The current study utilises high-quality magnetic resonance imaging (MRI) and corresponding genetic data from infants recruited as part of the developing Human Connectome Project (dHCP). The inclusion criteria for imaging were live infants between 23 and 44 weeks of gestational age (GA), estimated from the mother’s last menstrual period and confirmed where possible by ultrasound. On the other hand, infants were excluded if they were not suitable for MRI (e.g., too unwell to tolerate the scanning period) or proper communication about the trial could not be conveyed to the parents (e.g., language difficulties). The dHCP was conducted according to the principles of the Declaration of Helsinki and ethical approval was given from the UK National Research Ethics Service. Written parental consent was provided for all individuals. Both the MRI and genetic data are available publicly as part of the 3rd neonatal data release [31].

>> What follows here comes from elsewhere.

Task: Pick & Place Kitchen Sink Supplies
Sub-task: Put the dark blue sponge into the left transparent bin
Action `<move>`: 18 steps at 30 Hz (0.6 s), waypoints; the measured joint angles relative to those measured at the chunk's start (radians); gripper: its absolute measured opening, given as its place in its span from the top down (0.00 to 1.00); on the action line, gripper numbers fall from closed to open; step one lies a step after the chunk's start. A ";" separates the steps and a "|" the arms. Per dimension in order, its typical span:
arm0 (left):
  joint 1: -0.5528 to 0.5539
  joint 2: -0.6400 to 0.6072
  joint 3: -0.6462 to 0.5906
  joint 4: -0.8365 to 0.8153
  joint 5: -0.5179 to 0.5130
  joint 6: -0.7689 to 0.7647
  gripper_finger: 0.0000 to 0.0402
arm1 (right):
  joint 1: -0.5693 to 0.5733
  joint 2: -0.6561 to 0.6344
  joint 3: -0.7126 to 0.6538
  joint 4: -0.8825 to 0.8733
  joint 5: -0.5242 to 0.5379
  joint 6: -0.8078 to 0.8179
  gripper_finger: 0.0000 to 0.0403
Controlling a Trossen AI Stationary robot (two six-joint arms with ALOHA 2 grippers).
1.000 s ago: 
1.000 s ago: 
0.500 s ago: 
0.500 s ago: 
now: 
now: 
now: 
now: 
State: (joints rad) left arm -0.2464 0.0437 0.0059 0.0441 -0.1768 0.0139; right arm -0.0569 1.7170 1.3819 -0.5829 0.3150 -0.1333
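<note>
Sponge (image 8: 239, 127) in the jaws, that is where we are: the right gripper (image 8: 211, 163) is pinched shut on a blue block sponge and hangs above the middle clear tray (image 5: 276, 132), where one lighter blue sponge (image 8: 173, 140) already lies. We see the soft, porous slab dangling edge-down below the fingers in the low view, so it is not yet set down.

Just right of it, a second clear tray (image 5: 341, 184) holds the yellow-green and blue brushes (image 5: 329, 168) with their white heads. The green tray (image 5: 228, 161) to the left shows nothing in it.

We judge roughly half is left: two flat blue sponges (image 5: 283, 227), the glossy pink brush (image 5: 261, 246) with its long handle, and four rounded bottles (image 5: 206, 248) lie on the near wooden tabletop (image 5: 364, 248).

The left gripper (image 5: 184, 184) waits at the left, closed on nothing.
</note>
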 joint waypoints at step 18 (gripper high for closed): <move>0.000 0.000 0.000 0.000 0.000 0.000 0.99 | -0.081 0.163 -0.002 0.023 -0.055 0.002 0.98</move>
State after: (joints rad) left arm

Diffusion data acquisition

Participant selection is summarised in Fig. 1A. Of the total 783 individuals in the dHCP, only term-born (born at least 37 weeks of GA) infants with available diffusion-weighted imaging (DWI) data were selected (n = 467). This was to account for any possible effect of prematurity on WM development [32]. Multi-shell high angular diffusion imaging (HARDI) data were obtained using a protocol optimised for the neonatal brain as previously described [33, 34]. Briefly, infants' brain scans were obtained during their natural sleep using a dedicated neonatal brain imaging system on a 3T Philips Achieva scanner. The bespoke imaging system deposited infants in a standardised pose with adjustments only in the head-to-foot direction at the start of scanning. The field of view was set to accommodate 95% of late-term neonates [31, 35]. The scanning software was optimised to gradually ramp up gradient waveforms over 5 s before starting each sequence to prevent waking the infants. The full imaging protocol included the acquisition of calibration scans, anatomical images (T1w and T2w), resting-state functional and diffusion MRI at an average rate of 27 slices per second and a total scan duration of 1 h 3 min and 11 s. Diffusion MRI data were acquired using a pulsed-gradient spin-echo echo planar imaging (PGSE EPI) sequence with multiband factor 4, time to echo (TE)/ repetition time (TR) = 90/3800 ms, 1.5 × 1.5 × 1.5 mm resolution, sensitivity encoding (SENSE) 1.2, Partial Fourier 0.855 was used to yield 300 diffusion-weighted volumes per subject with four phase-encoding directions: b = 0 s/mm2 (n = 20), b = 400 sm/mm2 (n = 64), b = 1000 s/mm2 (n = 88) and b = 2600 s/mm2 (n = 128), where n is the number of diffusion-weighted directions.

Fig. 1: Participant selection and diffusion data preprocessing.
figure 1

A Flowchart of selection of participants. B Flowchart of diffusion data preprocessing and subsequent atlas-based and fixel-based analysis. C Study-specific FOD map. The circle shows the FOD orientation in the genu of the corpus callosum.

DWI processing was done as part of the dHCP pipeline [31]. Briefly, images were first denoised [36] and corrected for Gibbs ringing artefacts [37]. Motion and image distortion were corrected using spherical harmonics and radial decomposition (SHARD) [38] (n = 18 individuals excluded after failed SHARD reconstruction quality check and low radiology score (the images were scored by an expert radiologist from 1–5 with 5 denoting images of the lowest quality). Subsequently, inter-slice intensity variations were adjusted [39], and individual brain masks were then generated using the FSL brain extraction tool (BET) [40]. Visual inspection of DWI and mask outputs was carried out by HL to remove any outliers with distorted brain masks (no outliers).

T2-weighted images were acquired using turbo spin echo (TSE) sequence parameters TR = 12 s, TE = 156 ms, and resolution (mm) 0.8 × 0.8 × 1.6. A series of motion correction [41] and super-resolution reconstruction techniques [42] were then employed to produce images of resolution (mm) 0.5 × 0.5 × 0.5. Subsequently, T2-weighted images were segmented with Developing brain Region Annotation With Expectation-Maximization (DrawEM) neonatal segmentation algorithm [43] as part of the dHCP pipeline [44]. Briefly, the algorithm utilises an intensity-based segmentation approach and a priori brain structural information from manually segmented atlases [45] to partition each subject’s brain image into 87 subcortical and cortical regions. The full detail of the algorithm is described in [43]. Total brain volume (TBV) was calculated as the sum of the volumes of cortical white and grey matter (GM), deep GM, cerebellum, and brain stem. The volumes were calculated as the total number of voxels multiplied by the voxel dimension.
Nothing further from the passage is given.